● **Task prompt**
Could you filter the records below and return each line that holds "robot"?

### Given information

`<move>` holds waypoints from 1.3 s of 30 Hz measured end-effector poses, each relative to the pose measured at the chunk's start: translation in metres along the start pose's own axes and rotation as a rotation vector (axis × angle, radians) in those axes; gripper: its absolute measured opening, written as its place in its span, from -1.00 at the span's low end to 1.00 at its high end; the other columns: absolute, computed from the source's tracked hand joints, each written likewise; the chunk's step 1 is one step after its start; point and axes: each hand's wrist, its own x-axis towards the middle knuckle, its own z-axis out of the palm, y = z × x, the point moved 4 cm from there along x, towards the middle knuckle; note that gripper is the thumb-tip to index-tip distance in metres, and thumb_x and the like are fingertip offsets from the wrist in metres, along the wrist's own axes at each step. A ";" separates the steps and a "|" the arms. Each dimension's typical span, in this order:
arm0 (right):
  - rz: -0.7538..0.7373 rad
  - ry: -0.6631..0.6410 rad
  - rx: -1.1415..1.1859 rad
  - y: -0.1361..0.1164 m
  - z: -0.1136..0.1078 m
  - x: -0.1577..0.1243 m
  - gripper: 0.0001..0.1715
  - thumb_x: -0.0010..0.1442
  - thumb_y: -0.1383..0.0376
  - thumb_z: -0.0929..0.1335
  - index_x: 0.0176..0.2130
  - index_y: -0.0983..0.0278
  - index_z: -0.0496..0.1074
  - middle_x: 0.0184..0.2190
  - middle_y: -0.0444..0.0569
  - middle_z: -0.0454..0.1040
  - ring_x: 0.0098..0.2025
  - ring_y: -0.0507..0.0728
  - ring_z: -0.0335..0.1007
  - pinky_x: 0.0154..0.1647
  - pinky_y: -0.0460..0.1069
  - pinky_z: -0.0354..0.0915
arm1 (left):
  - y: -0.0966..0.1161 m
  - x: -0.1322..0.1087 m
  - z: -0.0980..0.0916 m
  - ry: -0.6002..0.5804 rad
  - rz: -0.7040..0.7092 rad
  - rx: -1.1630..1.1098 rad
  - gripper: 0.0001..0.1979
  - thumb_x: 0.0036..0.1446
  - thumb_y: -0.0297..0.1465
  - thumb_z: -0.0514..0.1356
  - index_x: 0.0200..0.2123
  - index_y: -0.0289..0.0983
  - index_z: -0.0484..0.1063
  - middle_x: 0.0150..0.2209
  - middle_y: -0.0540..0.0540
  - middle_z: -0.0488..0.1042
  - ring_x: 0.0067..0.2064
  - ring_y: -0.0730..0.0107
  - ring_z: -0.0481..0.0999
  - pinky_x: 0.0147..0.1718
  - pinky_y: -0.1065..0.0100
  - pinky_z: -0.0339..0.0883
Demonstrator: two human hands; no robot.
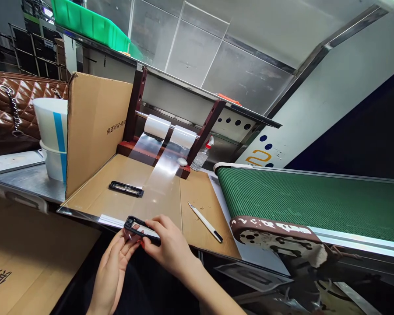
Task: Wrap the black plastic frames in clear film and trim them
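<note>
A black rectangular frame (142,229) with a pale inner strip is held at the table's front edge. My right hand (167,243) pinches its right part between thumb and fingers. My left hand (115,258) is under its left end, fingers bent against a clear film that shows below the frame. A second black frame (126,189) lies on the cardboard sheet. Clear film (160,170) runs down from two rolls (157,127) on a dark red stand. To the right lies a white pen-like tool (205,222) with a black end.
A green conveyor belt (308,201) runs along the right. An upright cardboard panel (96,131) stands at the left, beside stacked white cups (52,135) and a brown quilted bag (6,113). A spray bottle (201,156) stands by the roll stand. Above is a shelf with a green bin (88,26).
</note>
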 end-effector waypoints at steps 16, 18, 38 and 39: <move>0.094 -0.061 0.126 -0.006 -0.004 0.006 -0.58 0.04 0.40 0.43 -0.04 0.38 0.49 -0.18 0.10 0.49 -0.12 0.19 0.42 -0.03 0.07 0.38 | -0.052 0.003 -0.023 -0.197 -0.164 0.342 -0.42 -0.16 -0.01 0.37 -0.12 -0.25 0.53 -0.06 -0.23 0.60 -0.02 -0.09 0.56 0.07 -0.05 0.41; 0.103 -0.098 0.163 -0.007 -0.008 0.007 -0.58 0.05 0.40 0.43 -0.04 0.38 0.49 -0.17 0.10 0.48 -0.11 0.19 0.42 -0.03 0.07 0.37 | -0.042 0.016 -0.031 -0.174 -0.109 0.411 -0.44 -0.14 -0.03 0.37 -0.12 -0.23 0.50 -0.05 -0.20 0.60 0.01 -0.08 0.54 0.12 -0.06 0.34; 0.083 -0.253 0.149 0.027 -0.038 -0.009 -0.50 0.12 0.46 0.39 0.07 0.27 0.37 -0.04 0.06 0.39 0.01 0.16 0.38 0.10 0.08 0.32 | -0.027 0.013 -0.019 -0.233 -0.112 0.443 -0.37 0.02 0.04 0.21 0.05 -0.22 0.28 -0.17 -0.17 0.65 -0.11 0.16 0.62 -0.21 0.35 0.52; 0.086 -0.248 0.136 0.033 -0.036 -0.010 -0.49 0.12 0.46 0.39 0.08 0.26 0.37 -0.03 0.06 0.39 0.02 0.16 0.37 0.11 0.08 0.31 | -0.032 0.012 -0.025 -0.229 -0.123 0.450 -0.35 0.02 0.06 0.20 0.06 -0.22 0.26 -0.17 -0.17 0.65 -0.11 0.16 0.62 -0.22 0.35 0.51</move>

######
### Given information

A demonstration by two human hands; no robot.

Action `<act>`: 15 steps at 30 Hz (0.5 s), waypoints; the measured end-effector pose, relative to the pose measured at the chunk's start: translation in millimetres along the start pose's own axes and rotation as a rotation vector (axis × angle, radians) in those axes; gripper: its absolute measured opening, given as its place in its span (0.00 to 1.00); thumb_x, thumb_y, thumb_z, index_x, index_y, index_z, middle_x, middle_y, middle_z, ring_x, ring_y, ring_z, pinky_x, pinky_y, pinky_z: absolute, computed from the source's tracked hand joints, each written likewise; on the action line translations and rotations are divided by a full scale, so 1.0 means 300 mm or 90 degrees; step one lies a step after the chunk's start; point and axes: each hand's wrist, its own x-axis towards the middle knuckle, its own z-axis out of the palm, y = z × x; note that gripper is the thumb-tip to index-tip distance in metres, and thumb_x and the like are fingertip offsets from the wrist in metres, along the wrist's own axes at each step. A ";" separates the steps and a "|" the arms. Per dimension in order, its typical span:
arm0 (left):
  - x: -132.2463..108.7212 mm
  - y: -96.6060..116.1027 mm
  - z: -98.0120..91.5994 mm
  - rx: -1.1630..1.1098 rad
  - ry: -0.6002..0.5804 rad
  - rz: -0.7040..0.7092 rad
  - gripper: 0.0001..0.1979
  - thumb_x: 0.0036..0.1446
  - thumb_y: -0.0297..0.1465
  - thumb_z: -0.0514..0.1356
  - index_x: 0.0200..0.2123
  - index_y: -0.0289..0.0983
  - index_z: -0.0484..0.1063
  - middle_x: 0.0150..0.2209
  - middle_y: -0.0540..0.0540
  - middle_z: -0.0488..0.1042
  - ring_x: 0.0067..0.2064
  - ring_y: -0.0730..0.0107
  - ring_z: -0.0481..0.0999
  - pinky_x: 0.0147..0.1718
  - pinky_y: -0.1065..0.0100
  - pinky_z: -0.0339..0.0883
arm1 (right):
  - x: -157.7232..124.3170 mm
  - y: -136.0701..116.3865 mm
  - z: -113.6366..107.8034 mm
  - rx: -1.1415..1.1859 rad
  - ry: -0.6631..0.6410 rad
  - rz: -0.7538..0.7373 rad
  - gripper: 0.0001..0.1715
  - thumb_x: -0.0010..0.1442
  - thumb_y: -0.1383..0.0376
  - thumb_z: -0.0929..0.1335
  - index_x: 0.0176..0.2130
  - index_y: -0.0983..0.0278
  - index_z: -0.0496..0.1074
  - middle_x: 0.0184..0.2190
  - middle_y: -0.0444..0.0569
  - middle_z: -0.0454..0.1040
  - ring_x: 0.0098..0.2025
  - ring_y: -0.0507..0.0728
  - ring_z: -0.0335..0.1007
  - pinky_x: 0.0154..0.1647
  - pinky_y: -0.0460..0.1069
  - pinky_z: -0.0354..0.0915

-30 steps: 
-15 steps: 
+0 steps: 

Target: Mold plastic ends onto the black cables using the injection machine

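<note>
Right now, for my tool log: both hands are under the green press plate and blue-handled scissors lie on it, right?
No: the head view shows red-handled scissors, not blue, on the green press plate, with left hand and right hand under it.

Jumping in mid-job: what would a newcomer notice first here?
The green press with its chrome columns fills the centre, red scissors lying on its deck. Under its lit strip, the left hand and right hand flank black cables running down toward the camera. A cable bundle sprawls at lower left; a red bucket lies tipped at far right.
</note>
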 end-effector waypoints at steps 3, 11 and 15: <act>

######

● **Reply**
Demonstrator: two human hands; no robot.
A demonstration by two human hands; no robot.

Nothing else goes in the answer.